▼
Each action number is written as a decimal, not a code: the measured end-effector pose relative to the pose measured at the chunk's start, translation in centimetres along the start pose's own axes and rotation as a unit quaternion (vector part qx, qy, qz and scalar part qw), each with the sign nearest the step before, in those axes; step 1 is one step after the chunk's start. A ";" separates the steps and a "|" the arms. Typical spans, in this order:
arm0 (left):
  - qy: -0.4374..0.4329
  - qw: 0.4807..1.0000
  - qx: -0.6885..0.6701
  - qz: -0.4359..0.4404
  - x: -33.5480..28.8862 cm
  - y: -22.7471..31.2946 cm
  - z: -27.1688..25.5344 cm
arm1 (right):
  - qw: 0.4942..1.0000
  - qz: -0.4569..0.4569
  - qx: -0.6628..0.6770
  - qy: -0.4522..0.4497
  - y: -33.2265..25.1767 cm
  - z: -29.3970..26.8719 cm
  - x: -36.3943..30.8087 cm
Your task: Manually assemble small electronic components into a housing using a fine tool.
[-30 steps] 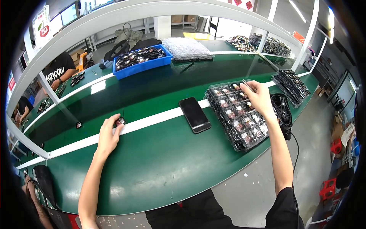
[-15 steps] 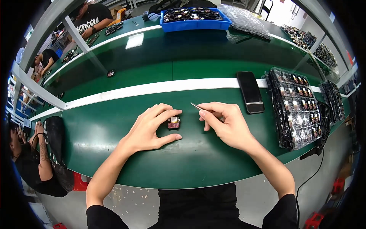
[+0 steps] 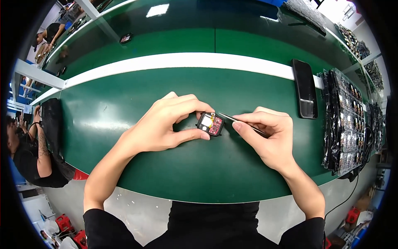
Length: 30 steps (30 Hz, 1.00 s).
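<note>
A small black smartwatch case (image 3: 211,124) stands tilted a little off the green tabletop or rests on it; I cannot tell which. Its open side faces up, baring a pale square part, a yellow strip and a reddish circuit board. My left hand (image 3: 163,124) grips the case at its left side, thumb below and fingers above. Between the thumb and fingers of my right hand (image 3: 271,135) is a pair of metal tweezers (image 3: 257,131). Their tips point left, close to the upper right corner of the case; contact is unclear.
A black phone (image 3: 304,89) lies at the right across a white rail (image 3: 178,60). Beyond it are stacked clear trays (image 3: 346,124) of small parts and a black cable. Another small device (image 3: 125,38) lies behind the rail. A person (image 3: 37,153) sits at the far left.
My left hand has closed on the watch case, which is now turned at an angle. My right hand has brought the tweezers down to its edge. The head view has shifted.
</note>
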<state>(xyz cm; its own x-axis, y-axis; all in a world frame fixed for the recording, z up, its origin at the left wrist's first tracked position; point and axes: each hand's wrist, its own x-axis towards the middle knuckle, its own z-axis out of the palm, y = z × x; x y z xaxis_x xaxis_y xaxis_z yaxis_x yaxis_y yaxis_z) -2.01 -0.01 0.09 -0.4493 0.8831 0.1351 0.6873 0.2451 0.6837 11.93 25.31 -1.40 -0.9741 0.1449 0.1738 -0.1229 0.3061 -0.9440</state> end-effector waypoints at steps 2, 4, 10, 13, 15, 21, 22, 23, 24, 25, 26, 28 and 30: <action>0.021 0.999 0.011 0.022 -0.1 -0.1 0.6 | 1.000 0.006 0.005 -0.002 -0.2 0.0 -0.1; 0.027 0.999 0.011 0.029 0.0 -0.6 1.0 | 0.998 -0.025 -0.056 -0.023 -0.5 -0.2 0.0; 0.030 1.000 -0.005 0.009 0.1 -0.6 0.9 | 0.993 -0.063 -0.096 -0.024 -0.3 0.4 0.1; 0.028 1.000 -0.004 0.013 0.1 -0.4 0.9 | 0.992 -0.061 -0.104 -0.028 -0.5 0.6 0.1; 0.028 0.999 -0.004 0.015 0.1 -0.5 0.9 | 0.992 -0.062 -0.106 -0.028 -0.5 0.7 0.1; 0.032 0.999 -0.005 0.017 0.0 -0.8 1.0 | 0.992 -0.066 -0.106 -0.027 -0.4 0.8 0.1; 0.033 0.999 -0.007 0.020 0.0 -0.8 1.1 | 0.992 -0.072 -0.103 -0.030 -0.4 0.8 0.2; 0.034 0.999 -0.009 0.023 0.1 -0.8 1.0 | 0.992 -0.072 -0.102 -0.030 -0.4 0.8 0.2; 0.033 0.999 -0.008 0.023 0.2 -0.8 1.0 | 0.991 -0.070 -0.110 -0.027 -0.5 0.8 0.2; 0.032 0.999 -0.005 0.024 0.2 -0.8 0.9 | 0.990 -0.069 -0.117 -0.024 -0.6 0.9 0.1; 0.031 0.999 -0.002 0.024 0.2 -0.7 0.8 | 0.991 -0.069 -0.116 -0.023 -0.7 0.9 0.1; 0.031 0.999 -0.008 0.018 0.1 -0.7 0.8 | 0.992 -0.069 -0.107 -0.016 -0.6 1.0 0.1; 0.031 0.999 -0.012 0.012 0.0 -0.5 0.9 | 0.991 -0.077 -0.109 -0.012 -0.5 0.9 0.1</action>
<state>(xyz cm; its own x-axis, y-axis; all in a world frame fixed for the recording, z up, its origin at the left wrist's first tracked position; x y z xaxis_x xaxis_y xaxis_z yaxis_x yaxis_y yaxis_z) -1.84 0.18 -0.86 -0.4687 0.8614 0.1957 0.6841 0.2138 0.6973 11.74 24.31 -1.18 -0.9515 0.0593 0.3019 -0.2288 0.5196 -0.8232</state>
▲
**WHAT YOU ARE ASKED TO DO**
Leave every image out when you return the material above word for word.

**ANSWER FOR THIS EXERCISE**
Each action number is written as a decimal, not a code: the measured end-effector pose relative to the pose measured at the chunk's start, translation in centimetres along the start pose's own axes and rotation as a unit quaternion (vector part qx, qy, qz and scalar part qw), each with the sign nearest the step before, in those axes; step 1 is one step after the chunk's start. A ";" separates the steps and a "|" the arms. Typical spans, in this order:
arm0 (left):
  - qy: -0.4374..0.4329
  - qw: 0.4807..1.0000
  - qx: -0.6885..0.6701
  - qz: -0.4359..0.4404
  - x: -33.5480..28.8862 cm
  - y: -22.7471..31.2946 cm
  - z: -27.1688..25.5344 cm
arm1 (right):
  - qw: 0.4942..1.0000
  - qz: -0.4569..0.4569
  - qx: -0.6628..0.6770
  - qy: -0.4522..0.4497
  - y: -33.2265..25.1767 cm
  - z: -29.3970..26.8719 cm
  - x: -36.3943..30.8087 cm
Your task: Manually assemble small electronic components into a housing using a fine tool.
[-30 steps] 
[-15 steps] 
[+0 steps] 
Length: 30 steps (30 Hz, 1.00 s).
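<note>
A small black smartwatch case (image 3: 211,124) stands tilted a little off the green tabletop or rests on it; I cannot tell which. Its open side faces up, baring a pale square part, a yellow strip and a reddish circuit board. My left hand (image 3: 163,124) grips the case at its left side, thumb below and fingers above. Between the thumb and fingers of my right hand (image 3: 271,135) is a pair of metal tweezers (image 3: 257,131). Their tips point left, close to the upper right corner of the case; contact is unclear.
A black phone (image 3: 304,89) lies at the right across a white rail (image 3: 178,60). Beyond it are stacked clear trays (image 3: 346,124) of small parts and a black cable. Another small device (image 3: 125,38) lies behind the rail. A person (image 3: 37,153) sits at the far left.
My left hand has closed on the watch case, which is now turned at an angle. My right hand has brought the tweezers down to its edge. The head view has shifted.
</note>
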<state>(xyz cm; its own x-axis, y-axis; all in a world frame fixed for the recording, z up, its origin at the left wrist's first tracked position; point and axes: each hand's wrist, its own x-axis towards the middle knuckle, its own z-axis out of the palm, y = z × x; x y z xaxis_x xaxis_y xaxis_z yaxis_x yaxis_y yaxis_z) -2.01 -0.01 0.09 -0.4493 0.8831 0.1351 0.6873 0.2451 0.6837 11.93 25.31 -1.40 -0.9741 0.1449 0.1738 -0.1229 0.3061 -0.9440</state> end-effector waypoints at steps 2, 4, 10, 13, 15, 21, 22, 23, 24, 25, 26, 28 and 30: <action>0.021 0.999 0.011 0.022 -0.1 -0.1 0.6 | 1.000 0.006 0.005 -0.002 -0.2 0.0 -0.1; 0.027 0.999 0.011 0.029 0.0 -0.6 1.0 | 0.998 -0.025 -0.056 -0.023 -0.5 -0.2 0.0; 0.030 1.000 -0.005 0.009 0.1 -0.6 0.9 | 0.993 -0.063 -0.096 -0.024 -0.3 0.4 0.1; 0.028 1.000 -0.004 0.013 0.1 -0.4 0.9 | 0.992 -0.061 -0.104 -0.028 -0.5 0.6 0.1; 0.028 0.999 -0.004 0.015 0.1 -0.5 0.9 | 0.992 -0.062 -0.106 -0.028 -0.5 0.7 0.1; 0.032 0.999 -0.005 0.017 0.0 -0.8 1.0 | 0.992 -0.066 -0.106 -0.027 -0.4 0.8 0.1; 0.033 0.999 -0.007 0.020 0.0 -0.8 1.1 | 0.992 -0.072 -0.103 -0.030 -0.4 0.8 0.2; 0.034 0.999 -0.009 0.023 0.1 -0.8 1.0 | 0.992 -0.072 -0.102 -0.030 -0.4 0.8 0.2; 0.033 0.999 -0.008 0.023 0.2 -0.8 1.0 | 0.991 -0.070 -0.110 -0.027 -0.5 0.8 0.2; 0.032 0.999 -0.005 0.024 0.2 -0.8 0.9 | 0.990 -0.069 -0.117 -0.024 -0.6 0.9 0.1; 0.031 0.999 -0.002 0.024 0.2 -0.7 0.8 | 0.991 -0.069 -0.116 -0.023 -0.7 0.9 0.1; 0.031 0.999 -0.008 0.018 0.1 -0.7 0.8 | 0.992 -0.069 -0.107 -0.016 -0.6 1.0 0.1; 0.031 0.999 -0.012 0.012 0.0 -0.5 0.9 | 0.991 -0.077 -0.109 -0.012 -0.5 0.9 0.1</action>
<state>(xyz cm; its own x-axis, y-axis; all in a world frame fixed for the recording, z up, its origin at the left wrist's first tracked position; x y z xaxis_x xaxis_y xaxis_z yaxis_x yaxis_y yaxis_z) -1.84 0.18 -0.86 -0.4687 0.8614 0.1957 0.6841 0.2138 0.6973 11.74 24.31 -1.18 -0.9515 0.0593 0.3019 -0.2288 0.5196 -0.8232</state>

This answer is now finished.